▶ **DATA EXCERPT**:

══════════════════════════════

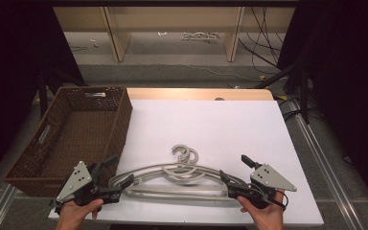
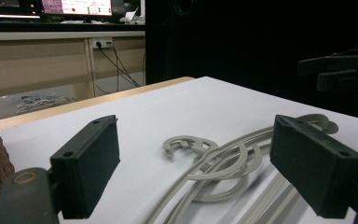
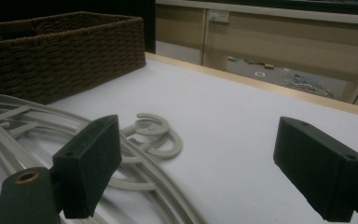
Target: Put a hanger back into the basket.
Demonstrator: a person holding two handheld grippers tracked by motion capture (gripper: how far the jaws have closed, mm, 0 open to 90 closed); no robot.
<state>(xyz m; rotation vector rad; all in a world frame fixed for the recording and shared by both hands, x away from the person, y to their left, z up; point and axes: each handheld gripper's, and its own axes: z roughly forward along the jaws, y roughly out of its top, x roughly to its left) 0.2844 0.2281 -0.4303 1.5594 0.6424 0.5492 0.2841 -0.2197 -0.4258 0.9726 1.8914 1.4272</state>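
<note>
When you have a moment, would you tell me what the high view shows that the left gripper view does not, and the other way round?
High view alone: the left gripper from outside, with its grey three-cornered plate, both hands, and the open inside of the brown woven basket.

Left gripper view alone: the left gripper's black fingers close up and spread apart, plus monitors and a wall socket beyond the table.

Both: the grey hangers lying stacked on the white table, and the right gripper.
</note>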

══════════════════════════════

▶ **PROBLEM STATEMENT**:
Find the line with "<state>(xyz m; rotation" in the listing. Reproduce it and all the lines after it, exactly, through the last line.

▶ **EXERCISE RESPONSE**:
<state>(xyz m; rotation vector rad; all in a world frame fixed for the recording and shared by both hands, x away from the person, y to their left, z up; point and axes: each handheld gripper's, and its own axes: z roughly forward along the jaws, y roughly out of its top, x roughly to its left) 0.2844 0.2281 -0.4303 1.5594 0.6424 0.5492 0.2841 -0.2197 -0.4258 0.9726 1.8914 1.4272</state>
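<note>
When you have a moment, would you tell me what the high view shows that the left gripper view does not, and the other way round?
High view alone: the left gripper from outside, with its grey three-cornered plate, both hands, and the open inside of the brown woven basket.

Left gripper view alone: the left gripper's black fingers close up and spread apart, plus monitors and a wall socket beyond the table.

Both: the grey hangers lying stacked on the white table, and the right gripper.
</note>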

The output is finished.